_Work required:_ Give back each line of the material that contains the word "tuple".

_Data extract:_

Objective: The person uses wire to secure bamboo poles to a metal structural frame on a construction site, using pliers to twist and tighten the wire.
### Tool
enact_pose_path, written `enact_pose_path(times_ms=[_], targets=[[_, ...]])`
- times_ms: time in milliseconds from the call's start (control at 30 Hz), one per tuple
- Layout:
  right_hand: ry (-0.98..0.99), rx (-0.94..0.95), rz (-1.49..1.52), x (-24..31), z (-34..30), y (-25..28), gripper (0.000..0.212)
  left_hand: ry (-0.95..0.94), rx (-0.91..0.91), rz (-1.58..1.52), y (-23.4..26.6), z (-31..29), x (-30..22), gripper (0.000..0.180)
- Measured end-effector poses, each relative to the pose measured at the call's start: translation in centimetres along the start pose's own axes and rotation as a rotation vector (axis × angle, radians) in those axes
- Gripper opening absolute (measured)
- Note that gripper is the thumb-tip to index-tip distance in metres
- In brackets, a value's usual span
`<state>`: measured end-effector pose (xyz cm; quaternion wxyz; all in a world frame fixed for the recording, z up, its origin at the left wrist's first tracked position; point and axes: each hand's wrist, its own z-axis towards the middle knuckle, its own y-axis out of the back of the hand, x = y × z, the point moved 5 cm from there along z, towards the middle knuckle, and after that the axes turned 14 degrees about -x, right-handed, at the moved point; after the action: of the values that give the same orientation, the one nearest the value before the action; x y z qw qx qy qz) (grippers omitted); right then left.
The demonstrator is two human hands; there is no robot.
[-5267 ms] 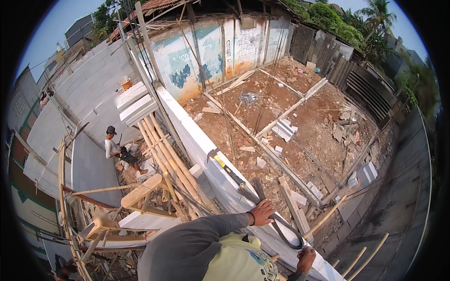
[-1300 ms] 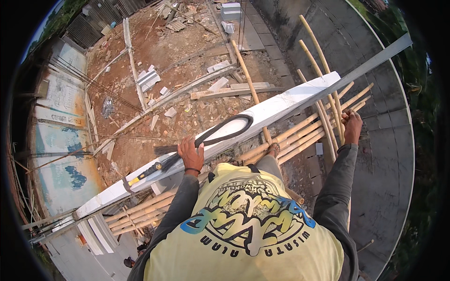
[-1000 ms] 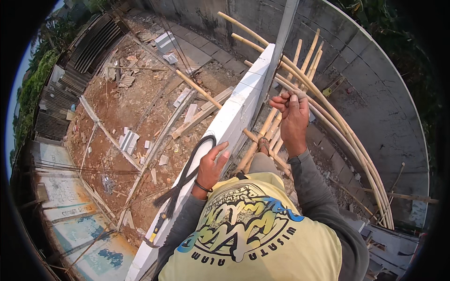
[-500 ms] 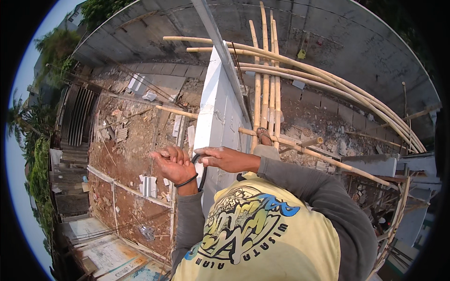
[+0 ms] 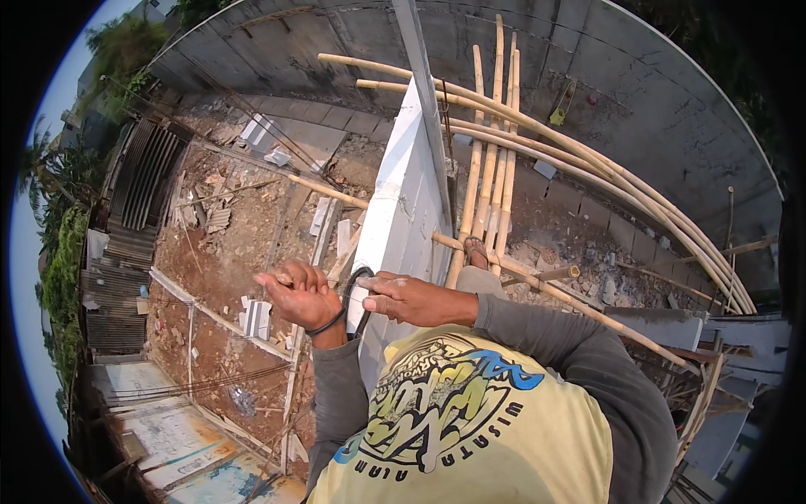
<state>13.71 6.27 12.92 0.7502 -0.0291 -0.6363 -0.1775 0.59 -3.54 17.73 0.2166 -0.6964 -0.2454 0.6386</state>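
The white wall point(image 5: 403, 202) now runs straight away from the person, who has turned along it. Bamboo poles point(image 5: 491, 168) crowd its right edge. Both hands have come together over its near end: left hand point(image 5: 304, 294) half-curled, right hand point(image 5: 411, 298) pinching the black hose point(image 5: 353, 290).

Both of the person's arms rise from the lower edge, bent at the elbows, in long grey sleeves. The left hand point(image 5: 302, 292) is held up at chest height with the palm turned toward the body and the fingers point(image 5: 290, 275) curled loosely inward; a dark band circles its wrist. The right hand point(image 5: 411, 298) reaches leftward across the body, back of the hand up, fingers extended toward the left hand and close beside it.
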Motion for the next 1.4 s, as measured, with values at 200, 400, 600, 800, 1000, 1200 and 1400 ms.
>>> enact_pose_path(times_ms=[200, 400, 600, 800, 1000, 1200, 1400], targets=[[-0.234, -0.031, 0.016, 1.4, 0.0, 1.5, 0.034, -0.007, 0.032, -0.012, -0.2, -0.1, 0.6, 0.04], [-0.01, -0.396, -0.301, -4.2, -0.7, 4.5, 0.019, 0.088, -0.014, -0.074, -1.3, -1.4, 1.4, 0.042], [-0.228, -0.008, -0.745, -9.0, -4.2, 6.3, 0.02, -0.221, -0.141, -0.132, -0.5, 4.4, -4.5, 0.045], [-0.263, 0.314, 0.747, 4.2, -3.9, 7.6, 0.029, -0.031, -0.246, -0.089, 2.5, 9.2, -4.9, 0.055], [-0.434, -0.624, 0.281, -4.9, 1.0, 12.8, 0.029, 0.317, -0.106, -0.55, 4.1, 11.0, -3.9, 0.047], [-0.086, 0.633, -0.214, 1.8, 0.6, 1.3, 0.024, -0.018, -0.122, -0.507, 7.2, 13.9, -12.5, 0.048], [-0.166, -0.144, 0.248, 2.9, 9.0, 0.5, 0.024, -0.02, -0.084, -0.668, 16.9, 5.8, -14.1, 0.048]])
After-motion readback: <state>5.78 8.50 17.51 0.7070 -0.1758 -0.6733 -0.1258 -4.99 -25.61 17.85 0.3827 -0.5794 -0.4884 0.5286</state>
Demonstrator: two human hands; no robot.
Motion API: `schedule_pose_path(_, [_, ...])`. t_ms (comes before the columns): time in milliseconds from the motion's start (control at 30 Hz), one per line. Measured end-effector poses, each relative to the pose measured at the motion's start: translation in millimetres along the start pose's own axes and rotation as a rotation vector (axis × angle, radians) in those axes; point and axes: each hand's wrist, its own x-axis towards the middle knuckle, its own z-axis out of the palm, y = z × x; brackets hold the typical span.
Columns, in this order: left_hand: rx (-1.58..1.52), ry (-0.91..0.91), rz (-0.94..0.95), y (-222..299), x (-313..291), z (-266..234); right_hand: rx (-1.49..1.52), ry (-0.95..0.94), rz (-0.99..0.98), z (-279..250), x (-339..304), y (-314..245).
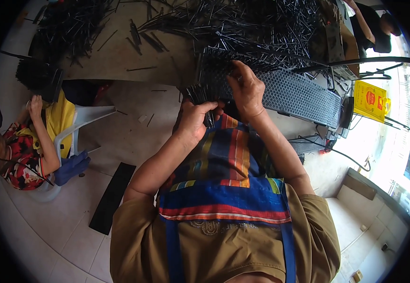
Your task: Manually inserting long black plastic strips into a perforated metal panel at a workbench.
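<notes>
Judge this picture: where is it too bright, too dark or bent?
Head view: glare washes out the far-right opening; head view: the upper-left heap of black sticks partly merges into darkness; head view: seams in the tiled floor curve near the rim.

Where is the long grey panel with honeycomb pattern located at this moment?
In the head view, the panel is upper right of centre, below the heap of black sticks and left of the yellow bag; the right hand is near it.
</notes>
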Motion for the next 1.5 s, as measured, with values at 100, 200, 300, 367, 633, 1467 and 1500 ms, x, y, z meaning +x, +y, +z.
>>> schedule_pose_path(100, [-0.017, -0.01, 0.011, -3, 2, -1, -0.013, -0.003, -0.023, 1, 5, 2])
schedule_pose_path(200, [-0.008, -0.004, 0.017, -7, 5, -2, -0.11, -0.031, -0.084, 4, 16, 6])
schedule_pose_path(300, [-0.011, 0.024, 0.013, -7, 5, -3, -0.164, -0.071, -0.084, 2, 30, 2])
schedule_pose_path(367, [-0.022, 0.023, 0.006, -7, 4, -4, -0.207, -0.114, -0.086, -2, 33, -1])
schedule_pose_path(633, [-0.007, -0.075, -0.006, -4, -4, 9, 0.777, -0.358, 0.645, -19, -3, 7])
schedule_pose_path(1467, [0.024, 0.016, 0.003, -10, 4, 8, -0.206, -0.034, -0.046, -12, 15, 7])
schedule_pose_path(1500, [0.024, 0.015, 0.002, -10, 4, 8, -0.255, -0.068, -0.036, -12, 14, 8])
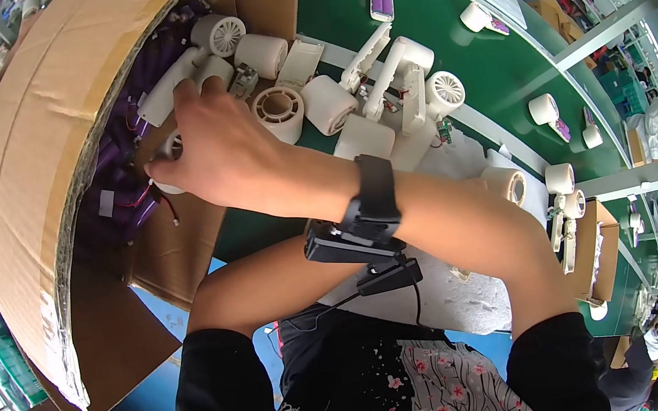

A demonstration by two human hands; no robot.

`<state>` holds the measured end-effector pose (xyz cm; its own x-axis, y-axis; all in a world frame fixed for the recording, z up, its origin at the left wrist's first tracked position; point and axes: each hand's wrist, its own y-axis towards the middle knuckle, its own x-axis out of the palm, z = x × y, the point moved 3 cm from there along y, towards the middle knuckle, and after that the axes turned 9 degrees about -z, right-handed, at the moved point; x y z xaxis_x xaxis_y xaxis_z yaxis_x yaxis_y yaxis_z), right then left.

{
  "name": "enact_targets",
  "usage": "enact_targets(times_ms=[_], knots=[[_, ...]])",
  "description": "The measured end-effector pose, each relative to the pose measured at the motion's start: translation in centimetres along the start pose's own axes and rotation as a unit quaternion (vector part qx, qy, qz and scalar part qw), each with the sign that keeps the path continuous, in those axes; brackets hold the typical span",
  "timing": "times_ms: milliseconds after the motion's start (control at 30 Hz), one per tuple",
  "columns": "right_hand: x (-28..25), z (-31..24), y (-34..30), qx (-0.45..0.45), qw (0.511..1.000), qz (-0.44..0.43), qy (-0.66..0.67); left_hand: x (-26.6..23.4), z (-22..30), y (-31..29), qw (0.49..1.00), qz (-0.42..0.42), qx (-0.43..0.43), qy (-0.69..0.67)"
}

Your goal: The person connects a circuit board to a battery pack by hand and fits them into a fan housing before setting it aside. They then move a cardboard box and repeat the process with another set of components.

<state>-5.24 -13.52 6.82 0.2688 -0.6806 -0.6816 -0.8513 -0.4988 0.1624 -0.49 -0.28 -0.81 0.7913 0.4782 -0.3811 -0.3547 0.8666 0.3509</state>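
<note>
My right hand (219, 150) reaches across to the left, over the open cardboard box (58, 101). Its thumb and fingers curl round a white fan housing (173, 146), of which only a small part shows. Just beyond the fingertips lies a white handheld fan with a grille (218, 35). Purple battery cells (111, 200) with thin wires fill the box below the hand. My left forearm (272, 282) passes under the right one, and the left hand is hidden behind it. Black strapped devices (372, 207) sit about the wrists.
White fan shells (329, 105), some opened, are heaped on the green table (436, 11) beside the box. More fan units with purple cells (382, 2) are spaced along it. A smaller carton (595, 251) stands at the right. Other people work farther off.
</note>
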Motion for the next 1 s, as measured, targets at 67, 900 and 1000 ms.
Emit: enact_targets(times_ms=[67,900,1000], knots=[[0.2,0.1,0.3,0.007,1.000,-0.011,-0.010,1.2,0.5,0.4,1.000,-0.008,-0.010,0.003],[-15.2,11.8,-31.7,0.313,0.949,0.001,0.025,2.5,0.0,2.6,0.989,-0.023,-0.086,-0.118],[-15.9,12.8,-32.3,0.337,0.914,0.005,0.225,2.4,-0.4,2.5,0.986,-0.012,-0.095,-0.138]])
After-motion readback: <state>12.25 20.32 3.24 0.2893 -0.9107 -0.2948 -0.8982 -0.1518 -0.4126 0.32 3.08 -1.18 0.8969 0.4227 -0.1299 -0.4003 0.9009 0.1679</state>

_Written answer:_
- times_ms: time in milliseconds from the call's start (control at 30 Hz), one per tuple
  "timing": "times_ms: milliseconds after the motion's start (control at 30 Hz), one per tuple",

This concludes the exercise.